From working with a wide range of students, teaching both tajweed and maqamat over many years, I've come to a huge realization: 

Many students are struggling to recite fluently! 

But don’t take my word for it - when I asked my readers previously for feedback on their Ramadan recitation habits, here’s what they said:

  • “I find it difficult to read, as I am not fluent & I stammer a lot. In Ramadan particularly, I really struggle to read a Juz a day.”
  • “Previous Ramadans I have wanted to complete a reading but have been unable because my fluency was not great and I couldn't keep up with reading a juz a day.”
  • “It takes me long time to read and then i get frustrated.”  

More generally, students tell me about their struggles with fluency:  

  • “When I get to unfamiliar words, I can get discouraged and that slows my pace way down”
  • “I suffer from this problem massively. I don’t read random pages of the mushaf
  • I keep pausing between words. My recitation doesn’t flow”

If you're not reciting fluently, you know that the struggle is real:

When you open to a random page in the mushaf, it almost seems like a tangle of words, and it takes you way too much time to go through letter by letter and process what you’re seeing.  

You might have these awkward pauses in your recitation, as you start, pause, see what’s coming next, then read a bit. And. pause. Again.  

It’s really hard for you to get into a flow, when your recitation doesn’t flow. And it takes you literally forever to get through a meaningful portion of the Quran. It’s hard to cover ground when you’re moving really, really, really slowly …  

It’s hard for your recitation to sound beautiful if it’s not fluent, but let’s put this one obvious issue aside for now.

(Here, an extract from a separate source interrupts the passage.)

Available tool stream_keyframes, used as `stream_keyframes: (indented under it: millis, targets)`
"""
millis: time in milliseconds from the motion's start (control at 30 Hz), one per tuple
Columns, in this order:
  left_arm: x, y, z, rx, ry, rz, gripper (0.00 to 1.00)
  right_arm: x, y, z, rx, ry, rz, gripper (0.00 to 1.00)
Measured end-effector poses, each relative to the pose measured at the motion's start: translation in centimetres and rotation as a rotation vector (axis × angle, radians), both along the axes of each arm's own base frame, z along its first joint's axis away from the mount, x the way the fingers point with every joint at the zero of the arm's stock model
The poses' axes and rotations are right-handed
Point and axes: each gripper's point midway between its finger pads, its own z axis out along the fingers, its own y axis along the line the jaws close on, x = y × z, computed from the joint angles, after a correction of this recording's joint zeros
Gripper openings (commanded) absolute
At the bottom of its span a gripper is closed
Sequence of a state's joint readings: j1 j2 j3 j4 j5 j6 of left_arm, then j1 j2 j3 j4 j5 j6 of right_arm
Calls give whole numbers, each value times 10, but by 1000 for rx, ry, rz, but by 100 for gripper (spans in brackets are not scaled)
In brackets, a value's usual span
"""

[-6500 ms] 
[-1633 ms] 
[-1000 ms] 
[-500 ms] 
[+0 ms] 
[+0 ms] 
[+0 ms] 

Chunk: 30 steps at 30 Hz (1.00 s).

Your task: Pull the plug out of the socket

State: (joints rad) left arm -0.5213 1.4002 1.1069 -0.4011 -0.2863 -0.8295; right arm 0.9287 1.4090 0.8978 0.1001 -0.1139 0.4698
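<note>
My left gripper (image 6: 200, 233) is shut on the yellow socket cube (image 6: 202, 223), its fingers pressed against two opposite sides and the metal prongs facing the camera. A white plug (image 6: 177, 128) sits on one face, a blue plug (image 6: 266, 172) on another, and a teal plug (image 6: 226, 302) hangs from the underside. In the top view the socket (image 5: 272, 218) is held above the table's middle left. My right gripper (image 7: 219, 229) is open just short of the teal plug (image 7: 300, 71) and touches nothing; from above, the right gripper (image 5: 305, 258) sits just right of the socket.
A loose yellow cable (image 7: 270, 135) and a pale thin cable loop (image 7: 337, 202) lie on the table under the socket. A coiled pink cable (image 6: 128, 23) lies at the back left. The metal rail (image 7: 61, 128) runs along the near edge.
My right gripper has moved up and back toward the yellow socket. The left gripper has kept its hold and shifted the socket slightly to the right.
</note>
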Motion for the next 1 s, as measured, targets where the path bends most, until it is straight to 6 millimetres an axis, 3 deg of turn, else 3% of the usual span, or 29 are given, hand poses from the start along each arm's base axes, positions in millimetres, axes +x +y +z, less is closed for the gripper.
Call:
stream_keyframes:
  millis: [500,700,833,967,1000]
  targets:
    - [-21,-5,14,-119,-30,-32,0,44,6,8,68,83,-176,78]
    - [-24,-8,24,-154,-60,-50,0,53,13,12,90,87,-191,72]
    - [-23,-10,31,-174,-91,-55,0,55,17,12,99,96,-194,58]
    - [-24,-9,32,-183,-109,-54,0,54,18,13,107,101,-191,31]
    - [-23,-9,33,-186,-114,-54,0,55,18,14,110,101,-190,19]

The bigger problems arise when you recite haltingly, with pauses and hesitation, and it takes you so long that it becomes a barrier to you picking up the mushaf and exploring freely.

If you can't recite fluently, you don't get to experience the variety of beauty in the Quran, because you're limited to enjoying just the few surahs that you are already familiar with. And definitely it's a huge problem if your recitation causes you to get frustrated and then eventually put the mushaf down.  

Perhaps you’ve experienced this for yourself?

  • When you open your mushaf to a random page, it all seems like a tangle of words, and it takes time to have to go letter by letter and process everything you’re seeing
  • When you get to unfamiliar words, you might get discouraged and that slows your pace way down
  • You might have difficulty moving smoothly from one word to the next, or from one line to the next, leaving these awkward pauses in your recitation
  • If your fluency is really poor, you might find that your recitation is just a set of stops and starts as you stutter along
  • Maybe you’ve studied tajweed, but since then your fluency seems to have worsened, as you’re looking out for the Tajweed rules and trying to apply them  

I'm sure you've heard this advice ...

So what can you do to improve your fluency? If you've ever asked yourself that, I'm sure you've heard one or more of the following responses: "recite more!" or "listen to Quran more!" or "study tajweed!".  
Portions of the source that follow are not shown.